課程名稱︰自然語言處理
課程性質︰選修
課程教師:陳信希
開課學院:電資學院
開課系所︰資工所、網媒所、知識管理學程
考試日期(年月日)︰2015.06.25
考試時限(分鐘):180分鐘
試題 :
Natural Language Processing Final-Term Exam (2015.6.25)
The final-term exam is composed of 14 sets of questions. In total, there are
145 points. Please answer the questions as possible as you can within
9:10-12:10.
1. Given a sentence as follows:
"He took the cheapest flight from Taipei to Tokyo leaving in the morning."
Answer each of the following questions: (10 points)
(a) What is the argument structure of the verb "take"?

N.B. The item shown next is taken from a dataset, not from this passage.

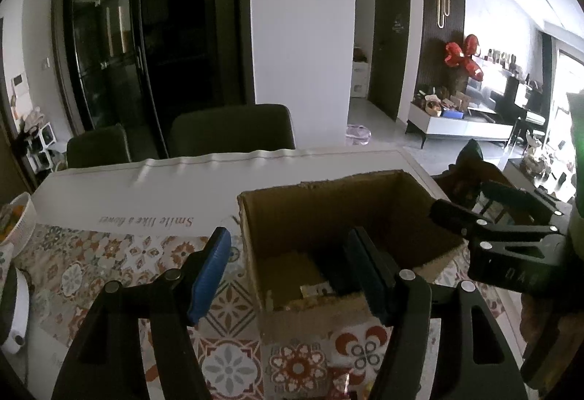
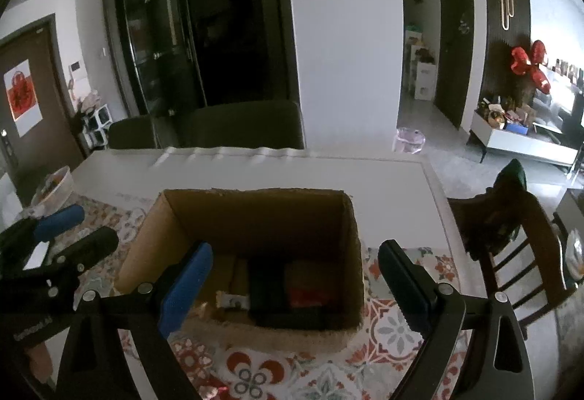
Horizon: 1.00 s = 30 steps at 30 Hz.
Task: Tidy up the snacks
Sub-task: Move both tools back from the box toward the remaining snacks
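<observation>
Patterned tiles of the tablecloth point(image 2: 398, 327) lay closest to both cameras, spread over the near part of the white table point(image 2: 255, 173).

At the far left edge of the table sat a pale bowl point(image 1: 22, 221), its contents too blurred to name, and just below it a white rounded object point(image 1: 16, 308) rested on the cloth. Behind the table stood two dark chairs point(image 1: 233, 126) against a dark glass cabinet point(image 1: 109, 34).

Next came the left gripper point(image 1: 288, 272), its jaws spread wide and holding nothing; its blue-padded finger point(image 1: 211, 268) hung over the cloth, while the other finger sat over the box's near rim.

In the middle stood the open cardboard box point(image 2: 255, 213), upright on the cloth. Snacks point(image 2: 288, 286) lay on its floor: a dark packet beside a reddish one, with a small light wrapper point(image 2: 231, 301) to their left. Details of the packets were too dim to read.

Over the box's near edge, the right gripper point(image 2: 295, 286) was likewise wide open and empty, one finger over the box interior, the other outside its right wall, touching nothing visible.

Furthest right, a wooden chair point(image 2: 511, 235) stood beside the table corner.
</observation>
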Each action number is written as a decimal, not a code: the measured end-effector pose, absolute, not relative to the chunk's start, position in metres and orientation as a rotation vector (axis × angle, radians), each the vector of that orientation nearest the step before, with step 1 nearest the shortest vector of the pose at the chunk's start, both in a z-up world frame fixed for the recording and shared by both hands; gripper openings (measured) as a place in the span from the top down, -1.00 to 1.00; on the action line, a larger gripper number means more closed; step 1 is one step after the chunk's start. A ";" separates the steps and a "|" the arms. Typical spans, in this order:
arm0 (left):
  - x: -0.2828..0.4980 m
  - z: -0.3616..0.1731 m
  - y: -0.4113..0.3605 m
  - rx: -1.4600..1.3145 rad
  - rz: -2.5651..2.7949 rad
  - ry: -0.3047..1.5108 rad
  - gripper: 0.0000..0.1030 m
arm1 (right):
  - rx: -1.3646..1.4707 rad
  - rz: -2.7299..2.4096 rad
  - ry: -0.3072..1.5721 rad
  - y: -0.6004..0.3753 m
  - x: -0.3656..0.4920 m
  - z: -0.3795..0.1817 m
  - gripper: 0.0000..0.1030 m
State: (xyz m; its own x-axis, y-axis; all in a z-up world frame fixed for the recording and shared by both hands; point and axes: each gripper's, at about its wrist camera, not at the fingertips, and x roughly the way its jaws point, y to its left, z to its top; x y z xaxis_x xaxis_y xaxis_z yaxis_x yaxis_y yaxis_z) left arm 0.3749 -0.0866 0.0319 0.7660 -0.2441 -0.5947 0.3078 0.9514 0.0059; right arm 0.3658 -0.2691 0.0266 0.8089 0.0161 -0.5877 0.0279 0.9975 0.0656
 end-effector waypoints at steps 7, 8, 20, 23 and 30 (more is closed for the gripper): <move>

(b) What is the head noun of the object NP of "take"?
(c) What are the pre-noun-modifier and post-noun-modifier in this sentence?
2. Draw the constituent structure (i.e., phrase structure) and the dependency
structure of the sentence, "Sue bought a plant with yellow leaves",
respectively. (10 points)
3. CKY parsing and Chart parsing provide mechanisms to avoid repeated work
during parsing. What are the differences of these two parsing frameworks?
(10 points)
4. Assume we have the following grammar rules.
S→np vp, vp→tv np, vp→sv s, vp→iv, np→det n
np→I, tv→saw, sv→saw, det→her, np→her, n→duck, iv→duck
(a) What rules will be used in a bottom-up chart parser? (4 points)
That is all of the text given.